▸ WHAT IS NEEDED
Print the data below exactly, but only the lines from the one containing "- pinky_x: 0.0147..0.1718" down to the one containing "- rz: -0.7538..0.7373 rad", inclusive.

▸ INFORMATION PROVIDED
####################
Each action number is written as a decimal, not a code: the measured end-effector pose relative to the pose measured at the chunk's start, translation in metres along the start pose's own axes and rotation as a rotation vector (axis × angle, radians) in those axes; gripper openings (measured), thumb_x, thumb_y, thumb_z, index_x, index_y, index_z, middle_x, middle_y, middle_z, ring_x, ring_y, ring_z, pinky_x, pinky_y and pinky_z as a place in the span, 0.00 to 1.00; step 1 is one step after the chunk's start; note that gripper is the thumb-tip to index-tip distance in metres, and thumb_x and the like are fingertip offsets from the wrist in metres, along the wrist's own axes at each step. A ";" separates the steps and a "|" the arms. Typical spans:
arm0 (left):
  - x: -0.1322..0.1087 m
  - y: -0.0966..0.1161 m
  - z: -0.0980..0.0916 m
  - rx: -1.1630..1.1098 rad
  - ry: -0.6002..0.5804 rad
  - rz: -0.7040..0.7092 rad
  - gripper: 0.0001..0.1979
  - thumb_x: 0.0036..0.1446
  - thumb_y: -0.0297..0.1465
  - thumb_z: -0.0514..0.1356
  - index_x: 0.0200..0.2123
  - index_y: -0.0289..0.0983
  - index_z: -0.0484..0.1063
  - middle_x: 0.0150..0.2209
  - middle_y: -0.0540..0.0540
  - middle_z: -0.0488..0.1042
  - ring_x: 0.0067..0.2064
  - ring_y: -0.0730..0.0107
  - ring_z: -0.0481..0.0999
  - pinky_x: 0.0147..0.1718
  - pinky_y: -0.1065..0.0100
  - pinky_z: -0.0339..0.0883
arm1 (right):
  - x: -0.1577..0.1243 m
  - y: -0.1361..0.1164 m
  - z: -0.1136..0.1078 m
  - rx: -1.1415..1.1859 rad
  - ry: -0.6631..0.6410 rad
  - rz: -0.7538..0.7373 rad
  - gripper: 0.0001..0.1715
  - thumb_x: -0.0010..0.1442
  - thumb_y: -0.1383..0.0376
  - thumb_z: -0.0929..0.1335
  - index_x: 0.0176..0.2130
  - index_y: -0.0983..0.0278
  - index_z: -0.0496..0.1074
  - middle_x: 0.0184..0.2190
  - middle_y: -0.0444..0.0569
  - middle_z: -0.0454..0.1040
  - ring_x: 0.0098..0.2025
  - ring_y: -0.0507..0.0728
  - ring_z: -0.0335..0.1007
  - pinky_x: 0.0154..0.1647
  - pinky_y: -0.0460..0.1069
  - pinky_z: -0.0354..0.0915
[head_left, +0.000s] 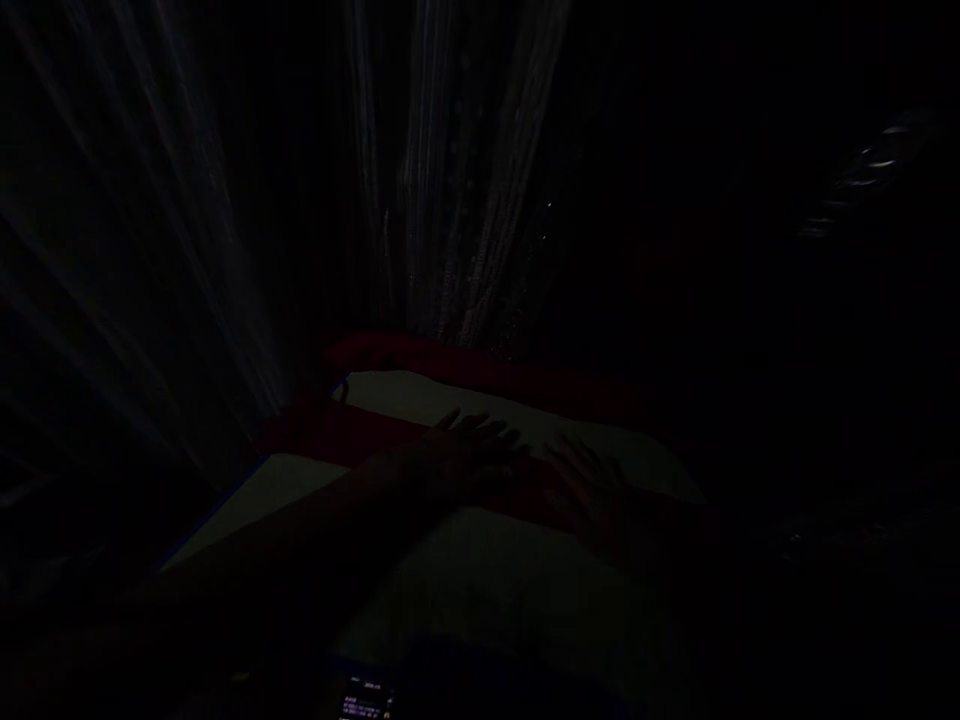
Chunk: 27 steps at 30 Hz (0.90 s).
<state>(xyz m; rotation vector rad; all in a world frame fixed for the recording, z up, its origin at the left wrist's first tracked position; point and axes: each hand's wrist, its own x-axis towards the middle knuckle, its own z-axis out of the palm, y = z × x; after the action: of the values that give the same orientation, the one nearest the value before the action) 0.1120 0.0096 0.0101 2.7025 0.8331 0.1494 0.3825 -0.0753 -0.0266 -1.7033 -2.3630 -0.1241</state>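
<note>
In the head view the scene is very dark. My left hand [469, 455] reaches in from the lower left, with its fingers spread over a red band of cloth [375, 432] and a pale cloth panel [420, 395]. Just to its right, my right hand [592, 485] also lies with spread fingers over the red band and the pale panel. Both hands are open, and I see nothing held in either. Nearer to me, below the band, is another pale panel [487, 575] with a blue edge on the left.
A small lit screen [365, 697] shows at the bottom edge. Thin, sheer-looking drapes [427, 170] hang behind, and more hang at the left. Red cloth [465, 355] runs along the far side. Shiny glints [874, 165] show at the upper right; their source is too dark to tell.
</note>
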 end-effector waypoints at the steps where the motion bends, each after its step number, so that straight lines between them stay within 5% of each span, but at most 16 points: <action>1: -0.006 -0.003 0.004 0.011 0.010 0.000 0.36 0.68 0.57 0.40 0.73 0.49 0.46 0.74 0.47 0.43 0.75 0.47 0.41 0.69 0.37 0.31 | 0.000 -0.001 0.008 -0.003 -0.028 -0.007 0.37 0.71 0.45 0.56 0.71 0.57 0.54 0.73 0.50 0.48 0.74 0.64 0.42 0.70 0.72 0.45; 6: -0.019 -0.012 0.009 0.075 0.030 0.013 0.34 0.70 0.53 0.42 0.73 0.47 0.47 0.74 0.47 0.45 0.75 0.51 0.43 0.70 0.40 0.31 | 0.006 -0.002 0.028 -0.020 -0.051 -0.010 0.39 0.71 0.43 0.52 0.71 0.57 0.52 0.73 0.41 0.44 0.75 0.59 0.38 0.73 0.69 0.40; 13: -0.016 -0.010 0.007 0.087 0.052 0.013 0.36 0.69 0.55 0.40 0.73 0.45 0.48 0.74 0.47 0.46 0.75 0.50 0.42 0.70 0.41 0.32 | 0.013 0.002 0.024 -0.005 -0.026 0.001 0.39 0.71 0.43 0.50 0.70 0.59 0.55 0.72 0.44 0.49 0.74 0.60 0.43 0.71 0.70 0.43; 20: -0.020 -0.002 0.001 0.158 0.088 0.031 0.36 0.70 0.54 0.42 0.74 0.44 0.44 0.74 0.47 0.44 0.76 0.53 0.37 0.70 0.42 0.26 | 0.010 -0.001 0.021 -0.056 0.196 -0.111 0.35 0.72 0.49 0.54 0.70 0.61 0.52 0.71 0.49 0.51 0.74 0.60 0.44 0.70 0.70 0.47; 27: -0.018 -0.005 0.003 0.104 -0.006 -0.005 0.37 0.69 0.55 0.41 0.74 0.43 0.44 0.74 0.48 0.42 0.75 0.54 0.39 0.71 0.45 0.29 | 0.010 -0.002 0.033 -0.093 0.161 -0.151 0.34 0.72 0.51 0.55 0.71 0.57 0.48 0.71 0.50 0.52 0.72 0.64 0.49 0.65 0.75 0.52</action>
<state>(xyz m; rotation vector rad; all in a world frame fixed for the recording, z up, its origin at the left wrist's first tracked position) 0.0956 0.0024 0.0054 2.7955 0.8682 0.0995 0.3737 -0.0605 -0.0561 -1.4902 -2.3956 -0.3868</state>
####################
▸ TASK SOLUTION
  - pinky_x: 0.0147..0.1718
  - pinky_y: -0.1065..0.0100
  - pinky_z: -0.0339..0.0883
arm1 (right):
  - x: -0.1577..0.1243 m
  - y: -0.1361..0.1164 m
  - z: -0.1136..0.1078 m
  - rx: -1.1415..1.1859 rad
  - ry: -0.6631..0.6410 rad
  - rz: -0.7538..0.7373 rad

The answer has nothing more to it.